Bosnia-Herzegovina
adalah salah satu negara kecil di Semenanjung Balkan, Eropa bagian
Tenggara. Luas wilayahnya hanya 51.233 km persegi (sedikit lebih luas
dari Propinsi Jawa Timur). Islam masuk ke kawasan Balkan (termasuk
Bosnia) sekitar tahun 1389, ketika wilayah Balkan ada di bawah kekuasaan
Turki Utsmani antara abad XII hingga akhir abad XIX.
Pada tahun 1918, Bosnia menjadi wilayah Yugoslavia. Akhir Perang Dunia ke II menempatkan rezim komunis di puncak kekuasaan Yugoslavia. Mulai saat itulah umat Islam Bosnia mengalami sekularisasi yang kuat, hingga sebagian besar kaum muslimin Bosnia melupakan agamanya meskipun masih mengaku beragama Islam.
Keruntuhan komunis di Uni Soviet membawa efek yang serupa pada Yugoslavia yang merupakan negara satelit Uni Soviet. Runtuhnya sistem komunis pada akhir 1988 menyebabkan Yugoslavia terpecah menjadi enam negara, yaitu Serbia, Kroasia, Bosnia, Macedonia, Slovenia dan Montenegro.
Awalnya, Slovenia dan Kroasia menyatakan memisahkan diri dari Yugoslavia dan menjadi negara berdaulat. Selepas itu, Yugoslavia menjadi negara yang senantiasa berubah, baik wilayahnya maupun populasinya.

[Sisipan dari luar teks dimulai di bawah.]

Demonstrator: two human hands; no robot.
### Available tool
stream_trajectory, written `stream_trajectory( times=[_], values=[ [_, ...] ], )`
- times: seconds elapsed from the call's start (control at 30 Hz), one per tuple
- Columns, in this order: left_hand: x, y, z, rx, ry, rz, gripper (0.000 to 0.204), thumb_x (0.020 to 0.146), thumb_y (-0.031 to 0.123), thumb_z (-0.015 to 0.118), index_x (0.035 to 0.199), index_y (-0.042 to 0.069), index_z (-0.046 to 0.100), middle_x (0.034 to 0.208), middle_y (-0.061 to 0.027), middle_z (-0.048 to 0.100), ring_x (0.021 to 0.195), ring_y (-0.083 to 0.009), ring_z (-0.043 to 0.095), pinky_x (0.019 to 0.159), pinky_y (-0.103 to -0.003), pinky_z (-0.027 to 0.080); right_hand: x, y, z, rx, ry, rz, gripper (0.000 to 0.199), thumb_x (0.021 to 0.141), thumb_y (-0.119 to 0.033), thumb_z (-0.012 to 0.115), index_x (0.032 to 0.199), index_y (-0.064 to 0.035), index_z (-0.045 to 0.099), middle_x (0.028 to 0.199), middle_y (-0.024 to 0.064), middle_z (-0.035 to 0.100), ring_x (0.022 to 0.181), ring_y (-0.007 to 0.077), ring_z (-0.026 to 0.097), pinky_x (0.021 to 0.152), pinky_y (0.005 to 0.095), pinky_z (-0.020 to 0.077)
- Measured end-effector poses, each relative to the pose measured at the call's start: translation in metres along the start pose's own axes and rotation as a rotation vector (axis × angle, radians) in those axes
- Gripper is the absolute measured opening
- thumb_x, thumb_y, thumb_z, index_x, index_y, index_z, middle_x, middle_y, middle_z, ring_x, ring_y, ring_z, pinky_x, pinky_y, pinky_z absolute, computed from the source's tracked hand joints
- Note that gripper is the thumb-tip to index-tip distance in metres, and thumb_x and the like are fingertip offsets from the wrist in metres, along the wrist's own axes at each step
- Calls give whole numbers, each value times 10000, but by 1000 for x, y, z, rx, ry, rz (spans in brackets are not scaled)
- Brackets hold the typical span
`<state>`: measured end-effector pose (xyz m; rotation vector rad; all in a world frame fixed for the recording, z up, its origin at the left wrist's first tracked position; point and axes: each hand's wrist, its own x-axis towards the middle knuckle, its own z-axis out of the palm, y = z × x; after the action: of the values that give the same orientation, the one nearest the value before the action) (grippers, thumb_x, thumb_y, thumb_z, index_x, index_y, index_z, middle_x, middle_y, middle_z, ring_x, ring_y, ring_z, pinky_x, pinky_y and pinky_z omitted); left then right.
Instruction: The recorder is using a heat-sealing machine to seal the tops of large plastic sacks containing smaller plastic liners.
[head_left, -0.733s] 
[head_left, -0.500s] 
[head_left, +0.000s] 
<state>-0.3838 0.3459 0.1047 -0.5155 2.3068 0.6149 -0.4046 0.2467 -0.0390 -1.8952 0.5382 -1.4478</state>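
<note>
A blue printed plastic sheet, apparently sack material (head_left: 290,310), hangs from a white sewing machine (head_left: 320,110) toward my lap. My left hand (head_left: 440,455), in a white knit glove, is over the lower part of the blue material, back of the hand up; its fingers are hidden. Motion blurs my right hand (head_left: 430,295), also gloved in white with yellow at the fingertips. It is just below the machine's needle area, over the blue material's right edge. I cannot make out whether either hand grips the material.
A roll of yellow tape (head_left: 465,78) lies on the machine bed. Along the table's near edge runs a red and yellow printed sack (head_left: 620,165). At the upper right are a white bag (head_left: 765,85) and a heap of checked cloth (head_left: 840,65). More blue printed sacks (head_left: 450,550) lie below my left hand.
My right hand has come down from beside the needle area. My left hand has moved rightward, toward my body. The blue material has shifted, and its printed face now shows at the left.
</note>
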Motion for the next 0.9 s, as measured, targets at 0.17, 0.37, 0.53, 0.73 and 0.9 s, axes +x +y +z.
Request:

Menyusul Slovenia dan Kroasia, Bosnia melalui referendum tahun 1992 pun menyatakan pemisahan diri dari Yugoslavia dan menjadi negara berdaulat dipimpin Presiden Alija Izatbigovic. Inilah yang memicu
pembantaian rakyat Muslim Bosnia oleh bangsa Serbia pimpinan Slobodan Milosevic pada 1992.
Serbia berupaya mempertahankan kesatuan Yugoslavia. Etnis Serbia yang umumnya bergama Kristen Ortodox ini ingin mendominasi pemerintahan, militer dan administrasi negara. Di Serbia terdapat sekitar 6 juta etnis Serbia, sedangkan di Bosnia 1,36 juta jiwa dan di Kroasia 0,5 juta jiwa. Milosevic berobsesi mewujudkan Negara Serbia Raya yang bersifat monoetnis, maka ia menentang habis-habisan berdirinya Bosnia Herzegovina yang mayoritas Muslim dengan melakukan pembersihan etnis non-Serbia dan merebut wilayah dari Bosnia dan Kroasia.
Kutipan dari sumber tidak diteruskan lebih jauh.